I really enjoyed this scifi novel.
As endorsed, it lives up to being the smartest, most detailed revolutionary world building of all the scifi novels I’ve read around an alien civilisation (and I’ve read a lot of it).
More than Rocky in Project Hail Mary, more than the Pequeninos in Speaker for the Dead, more than the Runa/Ja’anata of The Sparrow, and the Gethenians in The Left Hand of Darkness.
All classic scifi novels exploring fascinating other worldly (literally) species, but none quite so intricately outlining the millenials of evolution, learning, growth, and culture.
It also brought up some real tough and big questions about humanity, morality, and what we stand for.
Is life and humanity worth living for, if you live your entire life in claustrophobic squalor; a life in a makeshift vessel where your lifetime’s work will benefit only generations after you, that you’ll never live to see?
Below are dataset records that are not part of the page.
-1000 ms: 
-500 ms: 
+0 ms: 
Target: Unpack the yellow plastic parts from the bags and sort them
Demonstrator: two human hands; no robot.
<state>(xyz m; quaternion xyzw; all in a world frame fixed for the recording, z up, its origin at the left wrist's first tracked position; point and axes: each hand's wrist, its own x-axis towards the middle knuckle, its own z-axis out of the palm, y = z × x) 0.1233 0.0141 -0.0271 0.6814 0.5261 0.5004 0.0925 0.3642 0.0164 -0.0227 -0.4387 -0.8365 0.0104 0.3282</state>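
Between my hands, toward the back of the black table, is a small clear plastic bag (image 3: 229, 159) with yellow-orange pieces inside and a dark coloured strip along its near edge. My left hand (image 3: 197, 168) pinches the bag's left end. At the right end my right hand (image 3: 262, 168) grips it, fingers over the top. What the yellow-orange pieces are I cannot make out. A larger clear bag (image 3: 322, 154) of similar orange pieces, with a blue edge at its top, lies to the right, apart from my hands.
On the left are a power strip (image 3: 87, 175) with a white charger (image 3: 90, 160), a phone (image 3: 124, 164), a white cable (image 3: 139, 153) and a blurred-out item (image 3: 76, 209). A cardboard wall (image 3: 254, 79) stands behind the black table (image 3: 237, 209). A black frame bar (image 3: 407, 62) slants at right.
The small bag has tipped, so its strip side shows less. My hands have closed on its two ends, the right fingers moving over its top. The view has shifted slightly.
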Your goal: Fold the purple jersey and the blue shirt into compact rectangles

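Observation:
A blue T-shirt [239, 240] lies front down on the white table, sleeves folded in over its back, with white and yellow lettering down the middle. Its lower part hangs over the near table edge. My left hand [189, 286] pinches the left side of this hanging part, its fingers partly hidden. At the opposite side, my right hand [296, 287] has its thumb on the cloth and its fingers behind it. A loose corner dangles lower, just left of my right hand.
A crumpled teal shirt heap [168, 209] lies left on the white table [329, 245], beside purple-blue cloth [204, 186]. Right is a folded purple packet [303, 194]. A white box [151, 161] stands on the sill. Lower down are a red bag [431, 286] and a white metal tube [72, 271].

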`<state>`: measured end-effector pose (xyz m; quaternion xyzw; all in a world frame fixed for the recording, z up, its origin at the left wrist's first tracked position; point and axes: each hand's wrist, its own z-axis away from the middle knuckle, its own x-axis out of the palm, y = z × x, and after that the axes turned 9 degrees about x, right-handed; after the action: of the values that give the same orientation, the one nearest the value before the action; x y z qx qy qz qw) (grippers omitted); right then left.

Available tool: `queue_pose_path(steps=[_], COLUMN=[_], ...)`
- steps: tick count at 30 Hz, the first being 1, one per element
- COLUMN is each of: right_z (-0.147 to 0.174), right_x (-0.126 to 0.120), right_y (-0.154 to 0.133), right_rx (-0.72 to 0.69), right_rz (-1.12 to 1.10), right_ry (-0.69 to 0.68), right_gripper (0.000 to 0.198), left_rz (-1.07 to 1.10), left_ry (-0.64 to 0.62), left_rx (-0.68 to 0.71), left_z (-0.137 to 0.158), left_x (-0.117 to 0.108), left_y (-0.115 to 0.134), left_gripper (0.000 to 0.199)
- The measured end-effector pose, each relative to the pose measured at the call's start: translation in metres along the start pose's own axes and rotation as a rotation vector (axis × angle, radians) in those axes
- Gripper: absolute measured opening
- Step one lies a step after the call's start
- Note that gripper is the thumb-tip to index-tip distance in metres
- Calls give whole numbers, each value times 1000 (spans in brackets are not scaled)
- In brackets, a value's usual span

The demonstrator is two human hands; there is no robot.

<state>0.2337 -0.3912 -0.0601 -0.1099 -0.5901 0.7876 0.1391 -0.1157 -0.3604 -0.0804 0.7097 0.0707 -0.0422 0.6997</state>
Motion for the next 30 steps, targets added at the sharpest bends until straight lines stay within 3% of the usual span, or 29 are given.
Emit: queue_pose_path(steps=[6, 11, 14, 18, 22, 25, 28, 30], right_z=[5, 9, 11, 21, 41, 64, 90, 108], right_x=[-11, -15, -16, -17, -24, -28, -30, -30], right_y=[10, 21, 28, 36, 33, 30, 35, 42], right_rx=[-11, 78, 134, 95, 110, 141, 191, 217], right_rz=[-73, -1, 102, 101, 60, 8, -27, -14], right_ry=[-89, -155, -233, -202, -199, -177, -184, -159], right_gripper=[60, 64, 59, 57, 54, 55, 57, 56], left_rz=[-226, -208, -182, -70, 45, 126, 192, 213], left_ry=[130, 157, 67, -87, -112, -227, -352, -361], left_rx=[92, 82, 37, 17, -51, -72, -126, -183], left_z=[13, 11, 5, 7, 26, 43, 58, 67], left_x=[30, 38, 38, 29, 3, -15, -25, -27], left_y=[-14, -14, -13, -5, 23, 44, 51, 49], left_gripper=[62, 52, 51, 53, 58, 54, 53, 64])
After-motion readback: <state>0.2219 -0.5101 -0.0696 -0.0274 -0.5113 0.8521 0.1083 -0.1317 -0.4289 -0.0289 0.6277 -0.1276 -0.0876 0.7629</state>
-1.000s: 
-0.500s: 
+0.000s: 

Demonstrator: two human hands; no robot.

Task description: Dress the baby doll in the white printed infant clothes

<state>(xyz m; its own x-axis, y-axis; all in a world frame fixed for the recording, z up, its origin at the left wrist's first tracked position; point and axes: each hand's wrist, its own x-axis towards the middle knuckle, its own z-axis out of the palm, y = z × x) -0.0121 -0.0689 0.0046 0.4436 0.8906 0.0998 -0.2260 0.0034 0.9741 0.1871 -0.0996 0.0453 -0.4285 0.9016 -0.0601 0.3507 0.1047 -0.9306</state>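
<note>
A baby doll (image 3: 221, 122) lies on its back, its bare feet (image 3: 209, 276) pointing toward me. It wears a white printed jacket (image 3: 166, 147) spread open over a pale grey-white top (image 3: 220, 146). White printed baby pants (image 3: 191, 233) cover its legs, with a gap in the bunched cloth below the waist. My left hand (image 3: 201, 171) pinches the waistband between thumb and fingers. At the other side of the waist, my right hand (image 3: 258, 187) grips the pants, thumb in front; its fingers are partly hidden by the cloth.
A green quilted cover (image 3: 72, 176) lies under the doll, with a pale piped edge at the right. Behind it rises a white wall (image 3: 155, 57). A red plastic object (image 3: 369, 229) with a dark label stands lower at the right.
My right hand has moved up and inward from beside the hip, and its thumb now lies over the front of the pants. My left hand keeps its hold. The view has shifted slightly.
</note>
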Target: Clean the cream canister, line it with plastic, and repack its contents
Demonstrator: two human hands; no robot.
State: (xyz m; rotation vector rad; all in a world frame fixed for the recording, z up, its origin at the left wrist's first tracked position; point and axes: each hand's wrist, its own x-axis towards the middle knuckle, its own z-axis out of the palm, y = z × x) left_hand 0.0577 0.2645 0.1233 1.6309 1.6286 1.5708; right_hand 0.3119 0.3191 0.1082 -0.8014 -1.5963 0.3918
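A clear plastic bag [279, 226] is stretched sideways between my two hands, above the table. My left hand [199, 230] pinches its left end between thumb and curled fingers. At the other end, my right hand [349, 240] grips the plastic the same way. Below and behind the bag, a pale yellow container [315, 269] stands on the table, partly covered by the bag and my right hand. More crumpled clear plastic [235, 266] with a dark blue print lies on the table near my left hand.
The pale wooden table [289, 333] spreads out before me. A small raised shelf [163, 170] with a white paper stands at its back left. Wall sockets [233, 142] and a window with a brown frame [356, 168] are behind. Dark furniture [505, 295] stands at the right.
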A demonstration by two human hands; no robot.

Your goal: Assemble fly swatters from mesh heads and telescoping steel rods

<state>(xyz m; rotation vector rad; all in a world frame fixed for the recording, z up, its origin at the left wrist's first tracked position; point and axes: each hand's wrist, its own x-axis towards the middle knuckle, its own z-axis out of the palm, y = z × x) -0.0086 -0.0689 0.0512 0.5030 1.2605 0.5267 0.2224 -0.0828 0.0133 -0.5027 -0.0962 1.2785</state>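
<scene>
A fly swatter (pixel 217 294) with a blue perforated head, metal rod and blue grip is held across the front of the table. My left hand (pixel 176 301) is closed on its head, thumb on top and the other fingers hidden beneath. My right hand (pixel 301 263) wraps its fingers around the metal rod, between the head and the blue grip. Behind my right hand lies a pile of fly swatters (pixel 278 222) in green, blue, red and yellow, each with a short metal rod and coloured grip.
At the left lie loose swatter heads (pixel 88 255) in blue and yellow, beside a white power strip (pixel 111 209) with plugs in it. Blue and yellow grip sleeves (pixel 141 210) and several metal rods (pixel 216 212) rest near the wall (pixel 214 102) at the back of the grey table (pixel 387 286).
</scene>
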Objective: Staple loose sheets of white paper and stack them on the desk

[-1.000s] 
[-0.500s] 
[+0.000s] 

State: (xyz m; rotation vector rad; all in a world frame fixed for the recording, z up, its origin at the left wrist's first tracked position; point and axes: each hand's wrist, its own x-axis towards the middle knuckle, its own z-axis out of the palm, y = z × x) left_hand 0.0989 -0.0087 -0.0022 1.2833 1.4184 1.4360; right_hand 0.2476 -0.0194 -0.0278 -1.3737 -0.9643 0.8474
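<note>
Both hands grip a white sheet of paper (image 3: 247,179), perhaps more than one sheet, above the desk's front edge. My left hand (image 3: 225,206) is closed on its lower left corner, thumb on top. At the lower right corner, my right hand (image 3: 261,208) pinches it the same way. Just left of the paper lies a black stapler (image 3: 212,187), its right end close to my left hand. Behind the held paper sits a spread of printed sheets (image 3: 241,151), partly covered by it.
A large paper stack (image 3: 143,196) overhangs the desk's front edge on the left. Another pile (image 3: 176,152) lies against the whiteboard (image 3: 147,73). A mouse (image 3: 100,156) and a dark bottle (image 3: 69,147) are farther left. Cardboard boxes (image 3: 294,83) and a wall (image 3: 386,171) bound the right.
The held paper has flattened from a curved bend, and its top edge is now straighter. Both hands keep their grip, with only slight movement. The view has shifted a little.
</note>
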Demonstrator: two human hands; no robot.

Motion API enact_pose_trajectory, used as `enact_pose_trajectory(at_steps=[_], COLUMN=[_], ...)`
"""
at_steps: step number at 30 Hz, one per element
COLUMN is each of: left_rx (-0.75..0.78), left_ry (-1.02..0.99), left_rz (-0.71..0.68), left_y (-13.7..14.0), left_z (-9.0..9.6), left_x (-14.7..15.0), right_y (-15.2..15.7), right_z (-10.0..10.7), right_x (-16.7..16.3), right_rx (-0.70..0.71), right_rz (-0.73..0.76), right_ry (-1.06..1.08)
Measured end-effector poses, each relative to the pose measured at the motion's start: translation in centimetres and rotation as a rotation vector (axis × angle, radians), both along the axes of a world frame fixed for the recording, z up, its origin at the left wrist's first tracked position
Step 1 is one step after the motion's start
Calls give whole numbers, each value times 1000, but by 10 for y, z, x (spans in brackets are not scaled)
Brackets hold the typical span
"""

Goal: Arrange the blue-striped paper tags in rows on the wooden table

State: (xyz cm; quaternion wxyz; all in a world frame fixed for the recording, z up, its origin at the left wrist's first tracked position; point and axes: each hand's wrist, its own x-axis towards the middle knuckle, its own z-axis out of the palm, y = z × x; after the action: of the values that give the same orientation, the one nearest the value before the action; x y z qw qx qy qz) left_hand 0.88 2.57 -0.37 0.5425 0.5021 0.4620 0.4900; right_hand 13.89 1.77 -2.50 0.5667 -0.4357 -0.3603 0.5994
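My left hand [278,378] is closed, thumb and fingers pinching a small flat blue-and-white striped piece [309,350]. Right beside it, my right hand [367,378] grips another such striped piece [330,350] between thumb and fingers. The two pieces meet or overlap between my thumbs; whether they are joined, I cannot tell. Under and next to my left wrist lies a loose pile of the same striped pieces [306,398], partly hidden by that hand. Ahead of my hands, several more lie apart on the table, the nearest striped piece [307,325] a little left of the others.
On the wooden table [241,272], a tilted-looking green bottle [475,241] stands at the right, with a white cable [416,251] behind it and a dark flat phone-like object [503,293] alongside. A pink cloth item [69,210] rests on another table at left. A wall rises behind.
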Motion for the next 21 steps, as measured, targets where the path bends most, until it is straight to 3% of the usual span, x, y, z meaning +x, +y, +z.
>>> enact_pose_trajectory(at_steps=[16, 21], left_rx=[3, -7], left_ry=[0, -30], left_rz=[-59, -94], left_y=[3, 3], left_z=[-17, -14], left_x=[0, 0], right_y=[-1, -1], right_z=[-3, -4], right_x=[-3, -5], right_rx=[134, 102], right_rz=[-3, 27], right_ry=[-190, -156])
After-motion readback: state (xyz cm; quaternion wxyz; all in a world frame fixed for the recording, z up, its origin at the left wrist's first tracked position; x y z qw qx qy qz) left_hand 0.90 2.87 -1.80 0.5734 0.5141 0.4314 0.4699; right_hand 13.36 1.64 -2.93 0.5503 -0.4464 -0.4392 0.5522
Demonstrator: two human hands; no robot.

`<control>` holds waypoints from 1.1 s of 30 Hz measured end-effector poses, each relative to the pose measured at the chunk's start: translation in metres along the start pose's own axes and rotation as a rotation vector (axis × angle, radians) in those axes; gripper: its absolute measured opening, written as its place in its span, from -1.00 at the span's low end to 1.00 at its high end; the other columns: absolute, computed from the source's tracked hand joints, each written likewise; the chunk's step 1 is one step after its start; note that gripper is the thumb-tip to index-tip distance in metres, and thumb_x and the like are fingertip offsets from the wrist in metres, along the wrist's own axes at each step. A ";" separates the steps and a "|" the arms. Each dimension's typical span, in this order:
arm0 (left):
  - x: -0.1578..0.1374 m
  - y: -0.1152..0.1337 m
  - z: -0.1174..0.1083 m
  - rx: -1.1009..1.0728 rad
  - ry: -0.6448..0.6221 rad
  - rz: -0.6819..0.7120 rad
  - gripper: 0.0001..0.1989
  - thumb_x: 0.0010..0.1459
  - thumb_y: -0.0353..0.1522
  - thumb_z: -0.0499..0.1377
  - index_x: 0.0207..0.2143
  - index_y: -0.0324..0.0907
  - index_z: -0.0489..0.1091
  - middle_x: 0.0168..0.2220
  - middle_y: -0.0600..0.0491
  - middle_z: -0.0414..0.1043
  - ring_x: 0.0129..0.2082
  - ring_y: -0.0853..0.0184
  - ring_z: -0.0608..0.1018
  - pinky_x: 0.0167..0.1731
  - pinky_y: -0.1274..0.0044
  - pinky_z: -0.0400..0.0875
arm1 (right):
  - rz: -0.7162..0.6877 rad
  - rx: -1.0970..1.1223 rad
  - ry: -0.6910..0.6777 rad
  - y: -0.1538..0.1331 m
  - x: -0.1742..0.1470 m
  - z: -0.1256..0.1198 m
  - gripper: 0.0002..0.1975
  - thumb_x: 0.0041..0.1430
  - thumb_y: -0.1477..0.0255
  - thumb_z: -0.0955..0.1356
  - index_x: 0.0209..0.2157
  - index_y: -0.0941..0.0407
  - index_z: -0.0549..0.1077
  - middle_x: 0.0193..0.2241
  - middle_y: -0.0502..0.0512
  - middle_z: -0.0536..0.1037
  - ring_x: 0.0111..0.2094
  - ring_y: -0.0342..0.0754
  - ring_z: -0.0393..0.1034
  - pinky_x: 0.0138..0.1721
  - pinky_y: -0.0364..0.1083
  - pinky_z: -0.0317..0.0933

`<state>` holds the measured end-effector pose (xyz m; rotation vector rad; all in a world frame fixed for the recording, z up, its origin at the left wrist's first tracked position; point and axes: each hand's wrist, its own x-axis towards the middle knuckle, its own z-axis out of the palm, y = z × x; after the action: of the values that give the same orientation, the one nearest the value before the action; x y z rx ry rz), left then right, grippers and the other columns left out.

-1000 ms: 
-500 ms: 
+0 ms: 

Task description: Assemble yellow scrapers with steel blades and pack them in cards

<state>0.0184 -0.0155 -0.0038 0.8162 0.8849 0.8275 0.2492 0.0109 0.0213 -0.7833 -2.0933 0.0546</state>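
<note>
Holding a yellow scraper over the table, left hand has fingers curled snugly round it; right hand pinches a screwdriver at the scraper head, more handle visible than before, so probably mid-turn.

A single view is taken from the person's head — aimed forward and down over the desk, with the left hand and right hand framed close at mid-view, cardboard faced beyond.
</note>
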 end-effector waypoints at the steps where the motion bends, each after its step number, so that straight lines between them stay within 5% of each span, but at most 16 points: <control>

Is immortality – or at least a life spanning millenials – one we would seek, if you’re plucked away from the linearity of time and the natural progression of birth, life, death? If you’re awaken each time to the unknown: you could have landed on a habitable New World, or in the midst of war with an alien species.
And most of all, most difficult of all, the question of who truly “inherits” a world. Who has true claim to a planet. Is it humans, although they’ve torched the one they originally budded from, just because they seeded a new planet? Or the native inhabitants of this new planet, although they themselves bud from the seeds of these alien ancestors?
I found myself not knowing who to side with: The aliens I’ve read about through the generations in this land they call their own, or the humans I share biological makeup with.
If one day we were to evacuate our Earth today, would I also have such strong passions to continue the memories, the genes, the lineage of my kind, at the expense of yet another planet?